A few excerpts below:
Colin Davis doesn't want to be a guru. But that's what the 83-year-old conductor has become to the musicians who play for him, the audiences who hear his concerts and anyone who meets him. Sitting in his north London home, surrounded by the accoutrements of a life at the heart of classical music – busts of Berlioz and Beethoven, a letter by Sibelius, a slew of scores on his table – Davis tells me he has spent a lifetime fighting a battle. Not against orchestras, managers, or musicians, but against his ego. "One's ego becomes less and less interesting as you get older, to oneself and to everyone else. I have been around it too long.

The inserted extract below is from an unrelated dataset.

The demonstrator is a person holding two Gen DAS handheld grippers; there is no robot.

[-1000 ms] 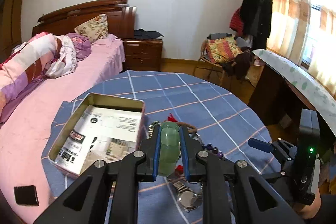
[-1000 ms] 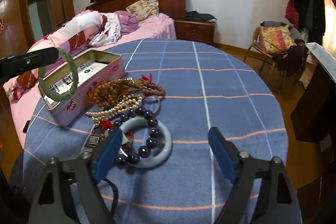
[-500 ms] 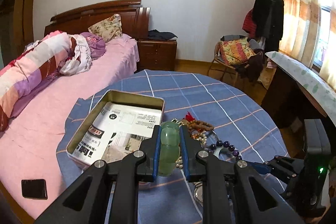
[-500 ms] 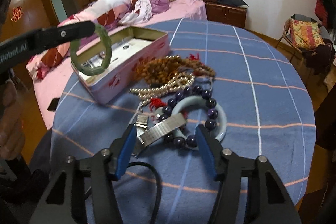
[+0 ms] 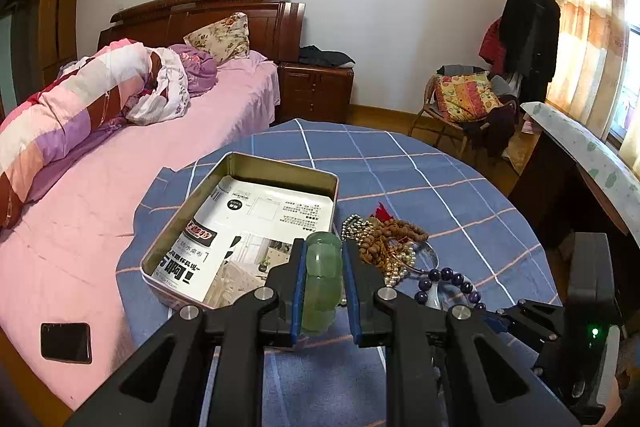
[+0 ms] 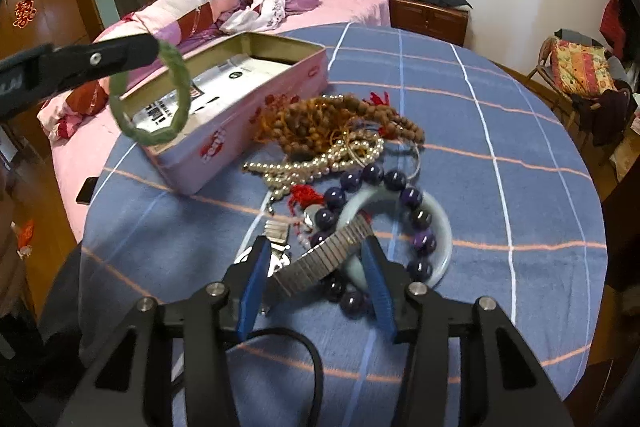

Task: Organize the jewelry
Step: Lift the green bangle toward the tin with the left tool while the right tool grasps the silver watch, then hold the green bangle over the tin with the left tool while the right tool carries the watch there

"The less ego you have, the more influence you have as a conductor. And the result is that you can concentrate on the only things that really matter: the music and the people who are playing it. You are of no account whatever. But if you can help people to feel free to play as well as they can, that's as good as it gets."
And Davis's music-making is as mesmerising as it has ever been. The last time I saw him with the London Symphony Orchestra, where he was chief conductor for 11 years, he achieved a miraculous communication between the fluid gestures of his baton (no other conductor has the ability to make it seem like a fully expressive limb), his musicians, and the music. It's a symbiosis only a handful of conductors ever manage. Mendelssohn's Scottish Symphony was a quicksilver dance of rhythmic energy; Elgar's Violin Concerto was even better, a single melancholic song that lasted nearly an hour but passed as a fleeting, dreamy vision. Not that Davis takes any credit. "We had a wonderful soloist, Nikolaj Znaider. He plays so well, he doesn't have to think about any of the technical difficulties, so he can just focus on the shapes, the expression. In any case, everybody loves that piece. And the Scottish Symphony …" He laughs, as if the popularity of the pieces on the programme explains why the concert was such a success . . .
I ask Davis about the music he's currently preparing, from Weber's opera Die Freischütz to the strange symphonies of Danish composer Carl Nielsen, and Beethoven's setting of the mass, the Missa Solemnis, which he conducts at the Proms on 4 September and takes on tour to New York with the LSO in the autumn. "My ego should be flattered by all that – but instead it's apprehensive. Whether I'm going to survive it all is the big question. Especially the Missa Solemnis. That piece is a hell of a task: it's so difficult for the orchestra to play and the chorus to sing that performing it is like failing to reach the top of Mount Everest. I think it's one of the great statements of any time. And nobody likes it very much. Except me."
The Missa Solemnis is an enigma: a sparkling expression of faith that is at the same time riven with doubt, ambiguity and darkness. "At the end of the piece, in the final movement, the Agnus Dei, Christ has gone back to heaven, and Beethoven gives us this image of humanity left behind, crawling about in this mud, loaded with sin. The music is saying that humans cry for peace – and make war. That's what Beethoven means. It's absolutely clear. The music reaches an intensity of protest which is almost unbearable. And yet, there's the power with which he sets the words: 'Credo in unum deum!' [I believe in one God!] You'd better believe him when he says it. And I do. I believe every word of the Missa because Beethoven makes it possible. But when I'm left alone, I can't believe anything. So it's even more poignant for me. But for that brief hour and a half when I'm conducting the piece, I do."